Manga is a Japanese word compounding Chinese characters. Not Chinese. Korean Manhwa was created later. Of course, we should equally respect Manhwa as Manga but the concept is "purely Japanese". Manhwa is not originally Korean.—Preceding unsigned comment added by 184.108.40.206 (talk • contribs) 18:05, 7 January 2005
- Outrageous. Do you hear? Outrageous! And to the people below, both the terms manga and manhwa are the words in each languages that refer to all comics, regardless of the origin.
--WTF? It's from the chinese characters 漫画, comic books have been around for a long time, doesn’t matter if you pronounce it まんが or 만화, it's the same word. What point are you trying to make? --Ce garcon 20:55, 15 Feb 2005 (UTC)
Take it easy ppl. Yes, the combination of the two Chinese characters 漫画 were possibly cocieved in Japan. However it is now widely used in East Asia, so debate of the word's origin is of purely academic interest. Right? I'm rephrazing the article into something more neutral. --himasaram
- I agree that this is somewhat a of a copycat, but not for the reasons stated by the anonymous poster. Manga is a very established term for what we would otherwise simply call "Japanese comics", but I've never heard of "manhwa" used to designate "Korean comics" before. Why should we keep this at the native name just because it happens to be etymologically related to the Japanese term? Since we don't keep "French comics" at "bande dessinée", this should apply here too.

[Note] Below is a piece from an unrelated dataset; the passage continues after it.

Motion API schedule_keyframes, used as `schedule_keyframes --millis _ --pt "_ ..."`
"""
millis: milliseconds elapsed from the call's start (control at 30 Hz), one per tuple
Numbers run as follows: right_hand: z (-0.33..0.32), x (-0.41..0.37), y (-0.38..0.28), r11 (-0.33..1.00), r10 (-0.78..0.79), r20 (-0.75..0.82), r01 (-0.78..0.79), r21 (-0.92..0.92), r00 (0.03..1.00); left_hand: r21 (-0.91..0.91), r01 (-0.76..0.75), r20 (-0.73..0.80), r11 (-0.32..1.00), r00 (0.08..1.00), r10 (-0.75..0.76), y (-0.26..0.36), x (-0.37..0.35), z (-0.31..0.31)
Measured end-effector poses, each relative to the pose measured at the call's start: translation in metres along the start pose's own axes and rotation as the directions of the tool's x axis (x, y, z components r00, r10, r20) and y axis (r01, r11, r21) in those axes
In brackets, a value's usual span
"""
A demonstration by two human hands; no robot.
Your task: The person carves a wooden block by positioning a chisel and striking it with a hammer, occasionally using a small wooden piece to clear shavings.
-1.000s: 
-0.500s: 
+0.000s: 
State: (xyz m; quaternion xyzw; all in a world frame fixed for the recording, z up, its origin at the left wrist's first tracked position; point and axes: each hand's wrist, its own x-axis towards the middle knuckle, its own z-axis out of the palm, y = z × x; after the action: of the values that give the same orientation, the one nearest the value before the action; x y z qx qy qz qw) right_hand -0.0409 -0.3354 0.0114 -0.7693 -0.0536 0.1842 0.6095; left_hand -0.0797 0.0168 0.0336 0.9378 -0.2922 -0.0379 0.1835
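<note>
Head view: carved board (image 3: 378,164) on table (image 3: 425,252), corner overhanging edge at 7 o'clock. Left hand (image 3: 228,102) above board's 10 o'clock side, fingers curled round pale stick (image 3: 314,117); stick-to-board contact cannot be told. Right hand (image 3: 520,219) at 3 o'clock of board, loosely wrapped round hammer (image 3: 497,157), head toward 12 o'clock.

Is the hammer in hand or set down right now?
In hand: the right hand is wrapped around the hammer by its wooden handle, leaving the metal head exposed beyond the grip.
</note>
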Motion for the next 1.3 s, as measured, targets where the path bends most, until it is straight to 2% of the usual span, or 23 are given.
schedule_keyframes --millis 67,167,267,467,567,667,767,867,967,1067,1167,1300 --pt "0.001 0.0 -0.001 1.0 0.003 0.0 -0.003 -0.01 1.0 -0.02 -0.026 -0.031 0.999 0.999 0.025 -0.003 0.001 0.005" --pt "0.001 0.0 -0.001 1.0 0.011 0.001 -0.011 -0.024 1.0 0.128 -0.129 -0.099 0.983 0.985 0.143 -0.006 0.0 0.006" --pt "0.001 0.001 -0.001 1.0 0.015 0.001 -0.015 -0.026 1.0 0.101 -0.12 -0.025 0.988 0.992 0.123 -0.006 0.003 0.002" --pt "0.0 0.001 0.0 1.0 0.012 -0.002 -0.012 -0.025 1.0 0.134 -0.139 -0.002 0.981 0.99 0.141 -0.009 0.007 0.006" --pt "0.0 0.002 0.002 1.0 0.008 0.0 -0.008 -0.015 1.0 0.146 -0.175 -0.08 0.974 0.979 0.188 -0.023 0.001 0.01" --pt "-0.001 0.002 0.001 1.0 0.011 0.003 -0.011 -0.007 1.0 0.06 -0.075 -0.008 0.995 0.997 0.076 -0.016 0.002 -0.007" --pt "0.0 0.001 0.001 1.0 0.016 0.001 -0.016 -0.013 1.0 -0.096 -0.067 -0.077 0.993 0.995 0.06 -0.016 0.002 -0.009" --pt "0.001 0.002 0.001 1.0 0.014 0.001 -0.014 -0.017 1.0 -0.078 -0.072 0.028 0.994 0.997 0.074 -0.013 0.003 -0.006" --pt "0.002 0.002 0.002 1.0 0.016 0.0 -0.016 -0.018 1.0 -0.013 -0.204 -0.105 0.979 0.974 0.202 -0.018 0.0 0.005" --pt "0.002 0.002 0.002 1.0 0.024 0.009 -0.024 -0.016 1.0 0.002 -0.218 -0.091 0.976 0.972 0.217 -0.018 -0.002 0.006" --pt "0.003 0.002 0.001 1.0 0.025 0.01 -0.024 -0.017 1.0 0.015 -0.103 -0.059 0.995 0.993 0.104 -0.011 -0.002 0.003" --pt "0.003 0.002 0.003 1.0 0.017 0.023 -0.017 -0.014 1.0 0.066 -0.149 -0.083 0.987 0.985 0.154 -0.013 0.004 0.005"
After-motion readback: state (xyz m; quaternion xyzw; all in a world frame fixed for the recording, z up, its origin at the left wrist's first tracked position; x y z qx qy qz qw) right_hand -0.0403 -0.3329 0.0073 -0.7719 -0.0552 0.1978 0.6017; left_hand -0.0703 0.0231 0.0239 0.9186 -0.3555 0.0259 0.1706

- Peter Isotalo 16:07, 24 September 2005 (UTC)
- Well, for one thing, manga is just the Japanese word for "comics" as far as it would go in Japan, but they still get called manga outside of Japan to refer to Japanese comics specifically. Therefore, it'd be rather inappropriate to call the Korean comics "manga", when they'd be called "manhwa" in Korea. It may be a different case in a few short years or decades, but for now I'd have little luck getting Korean comics anywhere BUT my local "manhwa-bang". Also, since there are a few things stylistically different about manhwa (most noticeably the direction it's read, but also a few things artistically are more Korean IMO), I think that manhwa should be kept as a seperate article for now. Keep in mind that some people's opinions about manhwa often derides it as inferior to manga, but it'd be impossible to get into that subject and keep it neutral. 220.127.116.11 02:27, 31 October 2005 (UTC)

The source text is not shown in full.